Tantangan lain bagi Yunus adalah budaya di Bangladesh yang menempatkan perempuan dalam struktur paling rendah dan menyakitkan. Yang paling menderita dalam sebuah keluarga miskin adalah Ibu. Kalau ada yang harus menderita kelaparan dalam keluarga miskin itu adalah Ibu. Bapak dan anak-anak harus makan duluan. Hal ini yang kemudian mendasari pendekatan pemberian kredit dititikberatkan pada kaum perempuan.
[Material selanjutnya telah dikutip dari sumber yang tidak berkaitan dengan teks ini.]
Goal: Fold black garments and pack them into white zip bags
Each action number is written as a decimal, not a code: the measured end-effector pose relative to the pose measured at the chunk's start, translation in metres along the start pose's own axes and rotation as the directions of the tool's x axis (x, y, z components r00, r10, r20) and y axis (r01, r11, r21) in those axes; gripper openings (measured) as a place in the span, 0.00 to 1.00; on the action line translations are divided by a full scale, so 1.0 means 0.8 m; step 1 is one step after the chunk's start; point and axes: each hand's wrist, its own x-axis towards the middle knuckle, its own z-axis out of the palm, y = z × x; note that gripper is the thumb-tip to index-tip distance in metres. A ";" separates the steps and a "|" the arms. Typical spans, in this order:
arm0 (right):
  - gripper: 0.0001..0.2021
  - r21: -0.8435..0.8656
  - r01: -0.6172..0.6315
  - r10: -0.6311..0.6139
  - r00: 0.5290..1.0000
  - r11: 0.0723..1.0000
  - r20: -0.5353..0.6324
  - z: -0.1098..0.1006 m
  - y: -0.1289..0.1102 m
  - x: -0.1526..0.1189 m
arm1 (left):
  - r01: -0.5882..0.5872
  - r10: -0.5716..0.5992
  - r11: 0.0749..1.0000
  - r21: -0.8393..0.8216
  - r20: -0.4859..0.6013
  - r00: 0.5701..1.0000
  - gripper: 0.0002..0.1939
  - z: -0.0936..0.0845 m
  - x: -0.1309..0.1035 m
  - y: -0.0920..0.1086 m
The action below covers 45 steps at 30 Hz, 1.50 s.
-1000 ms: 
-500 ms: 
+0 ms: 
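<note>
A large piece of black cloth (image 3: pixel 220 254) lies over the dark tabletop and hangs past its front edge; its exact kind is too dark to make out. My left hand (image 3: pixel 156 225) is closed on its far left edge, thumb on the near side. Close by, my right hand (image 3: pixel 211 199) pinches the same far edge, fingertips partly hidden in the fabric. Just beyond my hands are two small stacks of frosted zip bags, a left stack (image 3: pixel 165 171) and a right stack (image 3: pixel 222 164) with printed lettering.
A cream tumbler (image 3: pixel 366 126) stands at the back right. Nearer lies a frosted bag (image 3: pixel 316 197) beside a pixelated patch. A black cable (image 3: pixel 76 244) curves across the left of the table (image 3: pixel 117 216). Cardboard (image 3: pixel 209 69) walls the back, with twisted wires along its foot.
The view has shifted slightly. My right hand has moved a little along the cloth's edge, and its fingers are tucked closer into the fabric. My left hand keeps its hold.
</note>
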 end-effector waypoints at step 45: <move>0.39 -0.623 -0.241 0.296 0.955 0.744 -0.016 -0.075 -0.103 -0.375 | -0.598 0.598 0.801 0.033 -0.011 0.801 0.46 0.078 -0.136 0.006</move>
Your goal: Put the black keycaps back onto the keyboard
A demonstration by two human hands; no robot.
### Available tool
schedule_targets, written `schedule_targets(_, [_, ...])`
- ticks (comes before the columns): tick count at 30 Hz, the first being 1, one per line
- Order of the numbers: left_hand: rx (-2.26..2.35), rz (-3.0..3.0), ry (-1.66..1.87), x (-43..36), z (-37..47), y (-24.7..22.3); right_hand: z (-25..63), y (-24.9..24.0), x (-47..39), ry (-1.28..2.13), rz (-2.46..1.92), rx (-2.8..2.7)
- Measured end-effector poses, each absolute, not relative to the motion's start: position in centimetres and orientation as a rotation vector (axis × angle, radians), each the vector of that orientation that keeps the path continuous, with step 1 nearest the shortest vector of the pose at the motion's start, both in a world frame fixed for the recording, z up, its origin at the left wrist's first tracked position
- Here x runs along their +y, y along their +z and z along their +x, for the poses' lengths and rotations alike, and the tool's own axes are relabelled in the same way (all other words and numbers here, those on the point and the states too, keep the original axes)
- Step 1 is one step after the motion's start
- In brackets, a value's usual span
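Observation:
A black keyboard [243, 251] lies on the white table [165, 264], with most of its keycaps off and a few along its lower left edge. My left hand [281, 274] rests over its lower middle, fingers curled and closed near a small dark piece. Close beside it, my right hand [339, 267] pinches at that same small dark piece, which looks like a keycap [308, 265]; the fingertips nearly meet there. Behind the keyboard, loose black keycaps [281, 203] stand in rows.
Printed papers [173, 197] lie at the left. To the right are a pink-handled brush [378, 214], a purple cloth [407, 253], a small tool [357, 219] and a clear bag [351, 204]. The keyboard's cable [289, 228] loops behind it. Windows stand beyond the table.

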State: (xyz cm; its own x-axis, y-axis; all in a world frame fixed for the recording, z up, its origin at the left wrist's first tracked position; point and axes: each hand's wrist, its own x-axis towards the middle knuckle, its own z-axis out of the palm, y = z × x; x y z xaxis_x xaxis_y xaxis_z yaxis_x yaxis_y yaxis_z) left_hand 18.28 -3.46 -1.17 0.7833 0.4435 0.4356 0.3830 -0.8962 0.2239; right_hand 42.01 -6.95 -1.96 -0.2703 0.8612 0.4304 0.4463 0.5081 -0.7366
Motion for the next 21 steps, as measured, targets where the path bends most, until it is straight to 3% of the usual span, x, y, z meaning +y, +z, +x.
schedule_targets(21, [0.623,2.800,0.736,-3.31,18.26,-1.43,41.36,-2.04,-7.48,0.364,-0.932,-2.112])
Ada alasan lain juga yang mendasari hal itu dan terbukti, yakni bahwa kaum laki-laki pada umumnya kalau mendapatkan penghasilan selalu berfikir untuk pemenuhan kebutuhan mereka sendiri terlebih dahulu, sementara kaum perempuan/Ibu selalu menggunakan penghasilannya untuk hal yang prioritas, misalnya keperluan keluarga, anak dan rumah. Saya sendiri juga baru sadar bahwa selalu ada sifat-sifat seperti itu dalam diri setiap laki-laki.

Apa yang ditorehkan Yunus dalam upaya memerangi kemiskinan di Negaranya dengan membangun Grameen Bank (Grameen = Pedesaan/Desa), adalah upaya yang sensasional yang didapat dari perjuangan yang sangat panjang dan luar biasa. Pendekatannya yang langsung berhubungan dengan objek (dia menyebut metodenya metode Mata Cacing) adalah sebuah upaya nyata yang berbeda dengan pendekatan pakar ekonomi makro pada umumnya, yang suka membahas pengentasan kemiskinan dengan melihat dan menghitung angka-angka statistik. Kalaupun perlu melihat maka dilihat dengan teropong di kejauhan. Sungguh jauh panggang dari api.
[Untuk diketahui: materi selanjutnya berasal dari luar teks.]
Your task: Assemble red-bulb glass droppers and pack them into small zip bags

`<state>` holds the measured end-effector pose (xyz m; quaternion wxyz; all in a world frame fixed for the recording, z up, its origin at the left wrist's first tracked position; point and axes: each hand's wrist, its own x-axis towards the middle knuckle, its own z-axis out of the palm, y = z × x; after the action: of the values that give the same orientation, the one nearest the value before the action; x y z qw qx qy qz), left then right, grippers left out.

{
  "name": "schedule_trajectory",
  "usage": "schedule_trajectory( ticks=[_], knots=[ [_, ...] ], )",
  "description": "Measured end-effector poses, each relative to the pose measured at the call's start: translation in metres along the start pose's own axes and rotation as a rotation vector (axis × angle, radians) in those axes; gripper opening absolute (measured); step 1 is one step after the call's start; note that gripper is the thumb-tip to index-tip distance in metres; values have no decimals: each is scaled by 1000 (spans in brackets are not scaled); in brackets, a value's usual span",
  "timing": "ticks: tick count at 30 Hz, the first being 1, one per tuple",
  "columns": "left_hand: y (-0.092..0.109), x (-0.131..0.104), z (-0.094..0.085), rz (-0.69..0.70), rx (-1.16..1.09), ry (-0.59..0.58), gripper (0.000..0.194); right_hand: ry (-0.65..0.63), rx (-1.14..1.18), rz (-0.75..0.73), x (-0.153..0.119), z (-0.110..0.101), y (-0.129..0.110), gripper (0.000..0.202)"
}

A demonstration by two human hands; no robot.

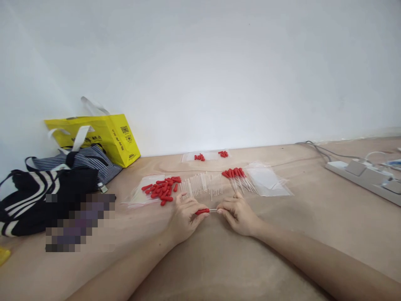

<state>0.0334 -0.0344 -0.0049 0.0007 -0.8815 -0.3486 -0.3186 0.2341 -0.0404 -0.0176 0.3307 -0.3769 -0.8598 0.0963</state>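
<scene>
Between finger and thumb, my left hand (188, 217) pinches a red rubber bulb (202, 212). A thin clear tube (213, 210) runs from the bulb to my right hand (237, 214), whose fingers are closed on its other end. Beyond my left hand lies a loose pile of red bulbs (163, 189), partly over a clear plastic bag (144, 190). Clear tubes (202, 184) lie in a row in the middle. Several tubes with red bulbs on their ends (234, 173) lie fanned out beyond my right hand, beside another clear bag (267, 182).
Near the wall lies a bag (188, 157) with more red bulbs. At left are a yellow bag (125, 142), a striped bag (94, 161), black cloth (72, 184) and a pixelated item (83, 223). A white power strip (360, 175) with cables is at right.
</scene>
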Motion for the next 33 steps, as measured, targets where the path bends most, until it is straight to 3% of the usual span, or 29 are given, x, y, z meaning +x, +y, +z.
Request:
schedule_trajectory(
  ticks=[11,17,22,26,33],
  knots=[
    [1,1,1,-10,-6,-48,10,7,-5,-37,3,5,-3,21],
    [2,2,1,-40,-6,-83,12,-60,17,-18,4,5,1,21],
    [-5,1,-3,-62,7,-121,12,-156,-6,-130,3,-3,7,22],
    [-6,1,-5,-68,3,-140,13,-94,-112,-169,0,-8,9,22],
    [0,2,-3,-55,-3,-151,13,-1,-141,-130,-2,4,5,22]
  ],
)
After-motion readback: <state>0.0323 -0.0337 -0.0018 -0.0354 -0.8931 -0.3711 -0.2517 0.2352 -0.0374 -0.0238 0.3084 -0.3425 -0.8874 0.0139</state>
Setelah 20 tahun lebih, Grameen telah menjadi lembaga yang sangat mandiri. Para peminjam Grameen menguasai 93 persen total ekuitas bank, hanya 7 persen dimiliki pemerintah Bangladesh. Jumlah peminjam mencapai 2,6 juta orang yang 95 persennya adalah perempuan. Kredit yang dikucurkan sejak berdiri mencapai 3,9 miliar $ dan sebesar 3,6 miliar $ telah dibayar kembali dengan tingkat pengembalian sebesar 98%. Grameen Bank telah berhasil meningkatkan kesejahteraan dan terutama kemandirian para peminjamnya yang awalnya sangat miskin hingga dapat mengakses pendidikan, rumah dan sarana sanitasi. Sejak 1995 Grameen memutuskan untuk tidak lagi meminta pendanaan donor. Cicilan terakhir pendanaan donor dibayarkan tahun 1998. Grameen Bank juga telah ditiru di berbagai negara miskin maupun maju (bahkan di Amerika!!!)
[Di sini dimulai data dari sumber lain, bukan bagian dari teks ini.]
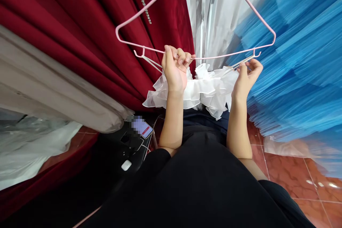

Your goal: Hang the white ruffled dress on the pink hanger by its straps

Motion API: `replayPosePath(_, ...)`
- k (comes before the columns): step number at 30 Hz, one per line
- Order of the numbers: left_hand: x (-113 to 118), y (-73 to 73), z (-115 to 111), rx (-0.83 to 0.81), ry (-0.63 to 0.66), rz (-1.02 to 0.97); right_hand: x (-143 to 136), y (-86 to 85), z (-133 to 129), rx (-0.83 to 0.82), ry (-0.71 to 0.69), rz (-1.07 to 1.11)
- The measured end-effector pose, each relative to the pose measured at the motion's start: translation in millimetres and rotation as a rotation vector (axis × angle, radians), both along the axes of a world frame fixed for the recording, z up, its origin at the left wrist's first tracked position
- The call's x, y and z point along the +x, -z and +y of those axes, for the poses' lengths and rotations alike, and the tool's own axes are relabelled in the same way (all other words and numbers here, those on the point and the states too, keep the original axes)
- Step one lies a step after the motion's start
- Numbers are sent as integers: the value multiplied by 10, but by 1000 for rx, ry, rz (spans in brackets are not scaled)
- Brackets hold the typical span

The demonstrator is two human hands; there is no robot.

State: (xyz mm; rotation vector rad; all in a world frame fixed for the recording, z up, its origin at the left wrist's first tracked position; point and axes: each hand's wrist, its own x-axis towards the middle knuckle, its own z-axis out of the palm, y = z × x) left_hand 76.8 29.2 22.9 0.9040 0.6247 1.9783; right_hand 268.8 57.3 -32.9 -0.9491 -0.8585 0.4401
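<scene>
A pink hanger (223, 56) is held up in front of me, its lower bar running across the view. My left hand (176, 66) has its fingers curled round that bar, left of the middle. A white ruffled garment (211, 87) hangs below the bar; its thin white straps pass over the small hooks near both ends of the hanger. My right hand (247, 74) pinches the strap (239, 63) close to the right hook. Part of the ruffles is hidden behind my left wrist.
Red drapes (107, 39) and a beige cloth (61, 85) hang at the left. Blue tulle (299, 60) fills the right side. A phone (143, 127) and a small white case (126, 165) lie on a black surface at the lower left. Red tiles (288, 164) cover the floor.
</scene>
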Motion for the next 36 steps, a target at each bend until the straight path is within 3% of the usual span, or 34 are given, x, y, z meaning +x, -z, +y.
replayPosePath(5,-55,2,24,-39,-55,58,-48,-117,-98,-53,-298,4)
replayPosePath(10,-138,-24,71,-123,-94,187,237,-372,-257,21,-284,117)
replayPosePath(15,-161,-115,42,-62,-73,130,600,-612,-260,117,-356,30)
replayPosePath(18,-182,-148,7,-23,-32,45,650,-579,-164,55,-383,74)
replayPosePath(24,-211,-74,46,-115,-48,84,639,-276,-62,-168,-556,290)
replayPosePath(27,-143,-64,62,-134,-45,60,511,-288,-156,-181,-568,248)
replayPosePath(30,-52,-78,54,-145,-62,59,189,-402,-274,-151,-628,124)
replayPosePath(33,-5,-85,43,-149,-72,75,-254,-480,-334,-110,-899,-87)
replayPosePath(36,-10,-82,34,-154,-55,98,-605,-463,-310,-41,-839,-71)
Apa yang akan Anda dapatkan dari buku ini adalah sebuah kisah yang luar biasa dan mengharu biru. Sebuah kisah seorang anak manusia yang bersungguh-sungguh melakukan pekerjaan besar dari lubuk hatinya yang terdalam. Yunus meninggalkan menara gadingnya di Universitas untuk berkubang lumpur kemiskinan akut yang mendera saudara sebangsa setanah airnya. Anda jangan khawatir buku ini akan membosankan. Buku ini dikisahkan dengan sangat indah layaknya sebuah karya sastra. Diksi dan plotnya berayun dengan indah.
Yunus dan Grameen memang pantas mendapatkan Hadiah Nobel, bahkan lebih.

Saya membayangkan entah berapa juta orang miskin yang telah dibantu Yunus dan Grameen Bank-nya. Seandainya sekian juta orang itu menyisihkan setiap doanya untuk Muhammad Yunus ini, maka anda bisa membayangkan ganjaran seperti apa yang akan diterima Yunus di kehidupan matinya/akhiratnya kelak?